If it seems unrealistic that an authoritarian regime in the USA would seek brainwashed obedience to a dictatorship, one must only look to our very own God-Emperor Trump for evidence to the contrary. All Posts

Do the ends justify the means, especially when the means might lead us into a dystopian police state future? Is this something we are comfortable with? Is the Fourth Amendment obsolete and should we discard it? Whether we like it or not, these are questions we answer in the affirmative every day that goes by without demanding change.

What is there to do about it, though? How might we create change, what would that change look like, and can we adequately protect ourselves without it? Do we have to let human traffickers and child abusers operate with impunity?

Another system is absolutely possible. INTERPOL was around long before the PATRIOT Act or PRISM. Investigators can infiltrate criminal spaces online and obtain warrants to obtain information from ISPs (rather than a government database) so they can conduct stings. Law enforcement agencies can set up honeypot spaces (as they do with child porn forums) to obtain a warrant and catch people disseminating illegal material. Almost all criminal activity in cyberspace is active and ongoing, so this not only follows established rules for warrants and puts distance between ourselves and a police state but also gives us the tools we need to go after bad actors in a much more effective way.

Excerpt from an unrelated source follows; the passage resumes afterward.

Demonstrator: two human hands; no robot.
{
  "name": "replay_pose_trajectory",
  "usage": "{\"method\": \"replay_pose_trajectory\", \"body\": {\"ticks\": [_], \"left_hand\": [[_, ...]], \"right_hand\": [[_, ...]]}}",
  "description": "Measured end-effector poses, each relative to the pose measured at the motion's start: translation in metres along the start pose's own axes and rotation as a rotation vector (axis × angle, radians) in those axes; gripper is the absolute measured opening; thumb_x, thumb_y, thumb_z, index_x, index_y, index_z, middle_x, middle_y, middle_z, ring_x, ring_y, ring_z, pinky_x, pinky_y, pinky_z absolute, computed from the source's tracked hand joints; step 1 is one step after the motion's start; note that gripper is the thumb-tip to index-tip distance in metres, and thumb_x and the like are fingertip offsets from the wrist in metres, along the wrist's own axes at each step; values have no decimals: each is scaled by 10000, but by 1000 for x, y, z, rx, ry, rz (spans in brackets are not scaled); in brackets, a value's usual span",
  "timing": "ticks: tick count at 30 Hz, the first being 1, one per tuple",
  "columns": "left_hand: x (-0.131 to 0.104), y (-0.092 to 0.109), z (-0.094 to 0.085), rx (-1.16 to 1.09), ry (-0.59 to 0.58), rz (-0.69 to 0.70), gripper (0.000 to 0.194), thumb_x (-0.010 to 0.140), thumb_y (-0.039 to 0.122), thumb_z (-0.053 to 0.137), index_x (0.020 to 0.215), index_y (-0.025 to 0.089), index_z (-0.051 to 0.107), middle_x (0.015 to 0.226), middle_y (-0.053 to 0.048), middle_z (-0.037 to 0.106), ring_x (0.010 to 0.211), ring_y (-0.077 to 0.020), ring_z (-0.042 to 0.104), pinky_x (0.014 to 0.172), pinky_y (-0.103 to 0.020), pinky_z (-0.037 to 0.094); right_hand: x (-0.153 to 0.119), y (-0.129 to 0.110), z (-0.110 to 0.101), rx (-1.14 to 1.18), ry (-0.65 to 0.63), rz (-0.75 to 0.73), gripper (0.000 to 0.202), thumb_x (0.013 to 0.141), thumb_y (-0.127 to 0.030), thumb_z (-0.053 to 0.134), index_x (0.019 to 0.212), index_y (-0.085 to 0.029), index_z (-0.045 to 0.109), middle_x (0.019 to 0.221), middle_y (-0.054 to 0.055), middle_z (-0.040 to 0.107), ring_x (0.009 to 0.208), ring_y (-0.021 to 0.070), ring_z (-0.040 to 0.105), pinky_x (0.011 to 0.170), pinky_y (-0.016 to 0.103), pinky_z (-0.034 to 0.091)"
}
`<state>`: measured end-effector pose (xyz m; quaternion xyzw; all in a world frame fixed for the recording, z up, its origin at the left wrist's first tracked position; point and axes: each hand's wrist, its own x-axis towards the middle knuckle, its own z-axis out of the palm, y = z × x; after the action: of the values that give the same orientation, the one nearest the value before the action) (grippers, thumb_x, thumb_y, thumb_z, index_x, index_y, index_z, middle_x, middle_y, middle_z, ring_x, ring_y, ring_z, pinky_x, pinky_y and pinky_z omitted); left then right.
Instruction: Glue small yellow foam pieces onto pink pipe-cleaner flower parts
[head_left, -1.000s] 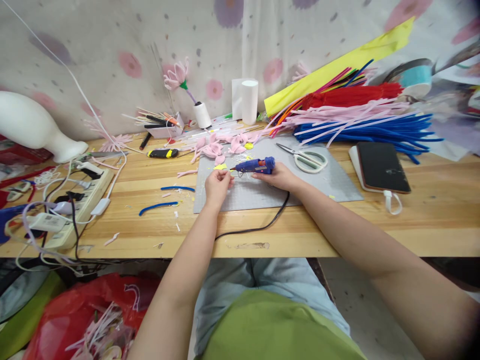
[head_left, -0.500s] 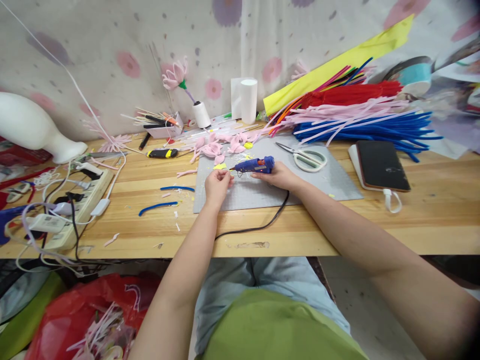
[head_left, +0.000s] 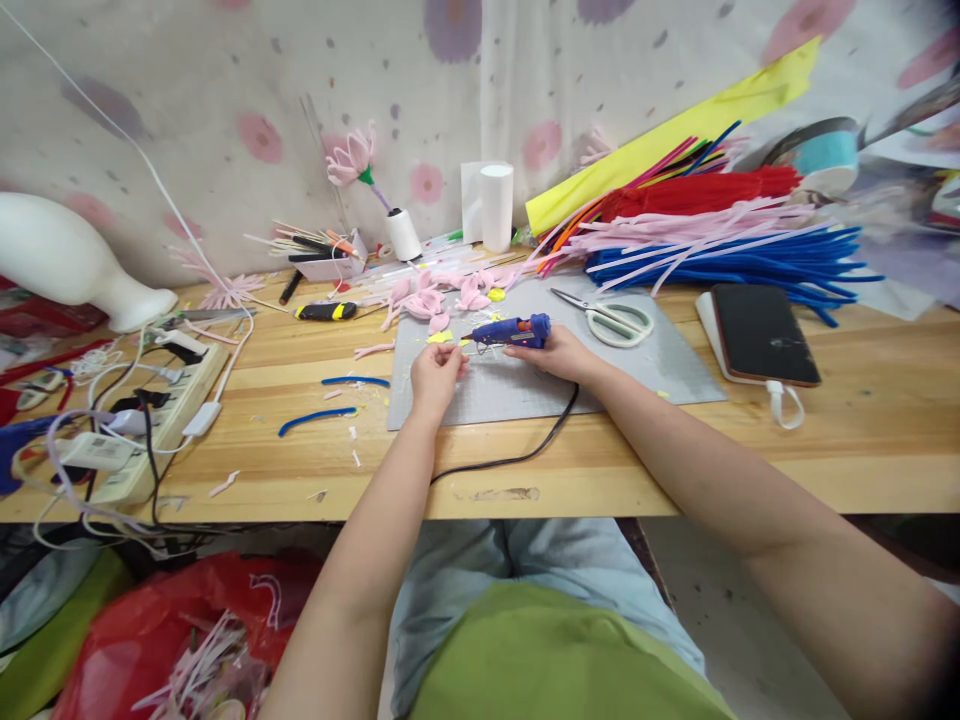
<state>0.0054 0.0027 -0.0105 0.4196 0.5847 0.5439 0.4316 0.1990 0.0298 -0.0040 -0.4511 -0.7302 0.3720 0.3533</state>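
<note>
The right hand has its fingers wrapped around a blue plastic glue gun, held over a flat gray mat on the brown wooden desk. The gun's tip points at the left hand, very near its fingers. Those fingers are pinched together, but what is between them is too small to tell. Fuzzy pink flower pieces lie just behind, and scissors with pale green handles lie beside the right hand.

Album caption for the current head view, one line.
The right hand holds a blue glue gun, its nozzle close to the left hand, over a grey mat.
</note>
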Motion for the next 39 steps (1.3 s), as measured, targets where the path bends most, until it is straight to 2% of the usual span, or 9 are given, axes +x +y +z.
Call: {"method": "replay_pose_trajectory", "body": {"ticks": [10, 12, 17, 19, 23, 28, 30, 34, 39], "left_hand": [[0, 1, 0, -56, -40, 44, 92, 721, 221, 636, 744, 158, 574, 615, 12, 640, 510, -84, 583, 532, -204, 464], [0, 1, -1, -81, -38, 63, 81, 727, 216, 626, 745, 157, 572, 621, 10, 645, 516, -79, 586, 534, -198, 470], [5, 0, -7, -111, 12, 79, 142, 714, 266, 651, 765, 156, 576, 647, 0, 661, 530, -79, 597, 549, -202, 486], [9, 3, -10, -131, 63, 50, 158, 709, 274, 658, 765, 153, 573, 655, -6, 663, 533, -82, 597, 557, -213, 492], [18, 20, -16, -149, 149, -32, 168, 699, 268, 669, 724, 144, 559, 648, -9, 655, 534, -79, 591, 577, -222, 497], [27, 40, -21, -142, 110, 9, 146, 699, 248, 662, 717, 137, 568, 641, -11, 658, 536, -75, 593, 576, -213, 499], [27, 38, -22, -149, 124, 10, 136, 701, 237, 659, 715, 136, 569, 630, -6, 654, 536, -76, 595, 571, -210, 496], [24, 18, -22, -186, 205, -27, 108, 708, 201, 649, 711, 135, 564, 608, 1, 642, 509, -80, 587, 541, -211, 485], [22, 4, -26, -240, 230, 35, 111, 708, 207, 648, 731, 135, 567, 606, 3, 644, 491, -77, 576, 516, -204, 483]], "right_hand": [[2, 9, -5, -98, 92, -5, 458, 674, -561, 626, 882, -158, 689, 725, 30, 643, 682, 176, 551, 650, 295, 430], [4, 13, -10, -141, 165, 37, 441, 663, -558, 638, 838, -157, 691, 711, 39, 642, 691, 197, 562, 661, 319, 436], [13, 26, -23, -120, 461, 143, 419, 659, -561, 647, 783, -161, 661, 698, 78, 637, 749, 251, 587, 692, 378, 458], [16, 31, -26, -105, 515, 194, 415, 666, -562, 644, 751, -157, 643, 667, 90, 618, 761, 263, 594, 698, 390, 465], [18, 33, -26, -188, 497, 220, 411, 662, -542, 659, 776, -147, 642, 706, 115, 636, 817, 293, 610, 743, 416, 462], [22, 33, -29, -325, 455, 298, 421, 678, -544, 645, 791, -138, 649, 752, 141, 655, 845, 311, 617, 749, 421, 455], [25, 34, -30, -381, 449, 325, 419, 686, -544, 633, 793, -139, 640, 761, 136, 650, 836, 302, 612, 739, 416, 452], [22, 33, -31, -463, 463, 239, 440, 668, -526, 651, 879, -144, 603, 861, 124, 638, 838, 260, 580, 735, 388, 439], [2, 14, -44, -676, 486, 154, 478, 639, -499, 690, 934, -149, 549, 959, 144, 599, 890, 254, 533, 710, 345, 405]]}}
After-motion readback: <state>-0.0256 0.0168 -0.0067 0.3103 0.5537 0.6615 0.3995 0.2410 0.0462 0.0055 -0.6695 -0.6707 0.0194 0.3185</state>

To affect change, we must raise awareness ourselves even when it threatens our safety to do so. Edward Snowden and Chelsea Manning were willing to sacrifice their security to warn us. We must be bold – not cowardly when our future is at stake. Freedom isn t free is not just a slogan used to justify military expansionism it s an important truth for all of us.

We can also support the ACLU, the Center for Democracy and Technology, the Electronic Privacy and Information Center, and other organizations that do important work on these issues.

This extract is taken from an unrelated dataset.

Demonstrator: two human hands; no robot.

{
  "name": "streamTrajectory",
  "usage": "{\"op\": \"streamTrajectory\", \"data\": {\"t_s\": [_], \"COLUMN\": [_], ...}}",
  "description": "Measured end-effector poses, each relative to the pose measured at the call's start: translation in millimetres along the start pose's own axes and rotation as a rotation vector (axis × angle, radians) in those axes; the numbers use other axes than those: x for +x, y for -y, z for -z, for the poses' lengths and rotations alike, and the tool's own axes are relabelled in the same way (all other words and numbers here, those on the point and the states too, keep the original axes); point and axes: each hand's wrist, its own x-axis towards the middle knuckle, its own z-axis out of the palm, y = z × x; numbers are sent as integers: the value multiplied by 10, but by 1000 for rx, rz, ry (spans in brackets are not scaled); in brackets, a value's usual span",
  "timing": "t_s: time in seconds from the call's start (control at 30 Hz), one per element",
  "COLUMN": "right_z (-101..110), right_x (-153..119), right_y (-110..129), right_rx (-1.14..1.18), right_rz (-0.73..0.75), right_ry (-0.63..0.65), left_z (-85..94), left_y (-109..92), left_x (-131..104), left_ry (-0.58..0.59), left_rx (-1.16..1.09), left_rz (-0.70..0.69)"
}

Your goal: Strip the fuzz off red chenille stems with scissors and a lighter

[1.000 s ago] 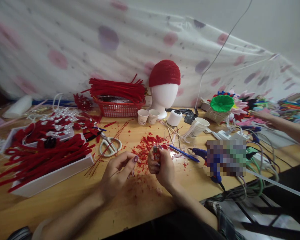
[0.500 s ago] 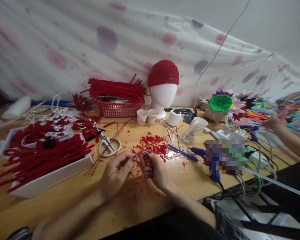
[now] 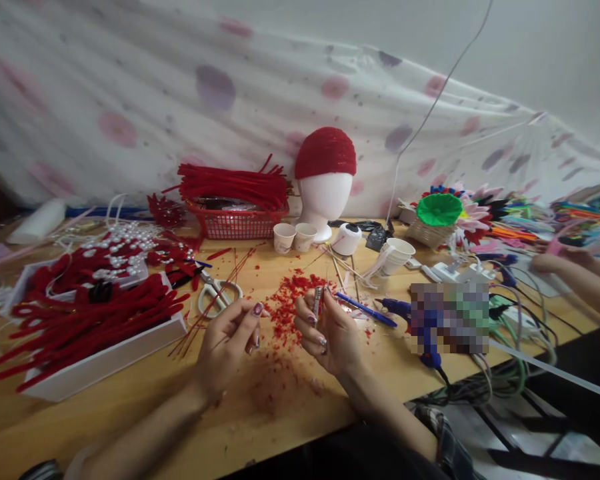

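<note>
Now the left hand (image 3: pixel 230 343) pinches thumb to finger, anything between too small to tell; the right hand (image 3: pixel 335 337) grips a metal-topped lighter (image 3: pixel 319 298) by red scraps (image 3: pixel 286 303), a red-capped mannequin head (image 3: pixel 327 197) beyond!

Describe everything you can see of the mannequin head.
The mannequin head looks smooth, white, perhaps plastic or foam. It stands upright on the wooden table, its neck widening into a base partly hidden by a paper cup. A snug red cap covers its crown. The red basket is to its left.
</note>
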Motion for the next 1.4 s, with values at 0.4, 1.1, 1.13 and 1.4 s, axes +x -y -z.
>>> {"op": "streamTrajectory", "data": {"t_s": [0.4, 1.1, 1.13, 1.4], "right_z": [77, 146, 139, 163], "right_x": [127, -88, -104, 16], "right_y": [-48, 383, 421, 319], "right_rx": [141, -460, -529, -562], "right_rz": [149, 211, 248, 318], "right_ry": [-200, -31, -69, -307], "left_z": [5, 12, 10, 15], "left_y": [-4, 16, 11, 0], "left_x": [19, 19, 17, 14], "left_ry": [-3, -35, -40, -46], "left_rx": [-21, -30, -28, -10], "left_rz": [3, 7, 8, 16]}}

Additionally, especially if engaged in activism and especially if you re engaged in activism and research the government might not be fond of, make sure you protect yourself by practicing smart Internet and cell phone habits, such as:

  • Using a VPN, especially on public WiFi
  • Practicing safe password habits (do not use easy-to-remember passwords with names of your loved ones; create truly complex passwords that will not be easy to guess)
  • Making sure websites you view are secured, especially if you are inputting personal information. Websites that are secured usually display a lock icon near the address bar.
  • Avoiding websites that run scripts like Javascript.
  • Installing privacy-oriented browsers (like Firefox or TOR)
  • Avoiding Google, Bing, and Yahoo searches in favor of privacy-oriented search engines like DuckDuckGo.
  • Replacing your operating system (like Windows or macOS) with third-party operating systems such as Linux PrivatOS or TAILS
  • Being very selective about what you put on social media and using the appropriate privacy settings.
  • Never storing private information in the cloud. If hackers can launch The Fappening, there is no telling what else might be in store down the road.
  • Using encryption.
  • Always reviewing permissions for your mobile apps.
  • Learning how to prevent tracking (https://www.kaspersky.com/blog/anti-tracking-tools/26556/).

In a democratic system, change comes from legislation by popular demand. In our system, though, legislation usually comes sometimes directly from corporate think-tanks. As with so many other pressing issues the state of our government as a tool of corporatists stands in the way. To create change in this area and many other important areas — we must create a government that truly operates of, by, and for the people so that our voices will be heard. We must reject candidates for the government that do not seek to reform this reality and we must fight for those that do. We must raise candidates that pay this issue its due.

Meanwhile, we live in a time of increasing tumult and danger, with both liberty and security at stake — so keep fighting while you still can, and stay safe out there.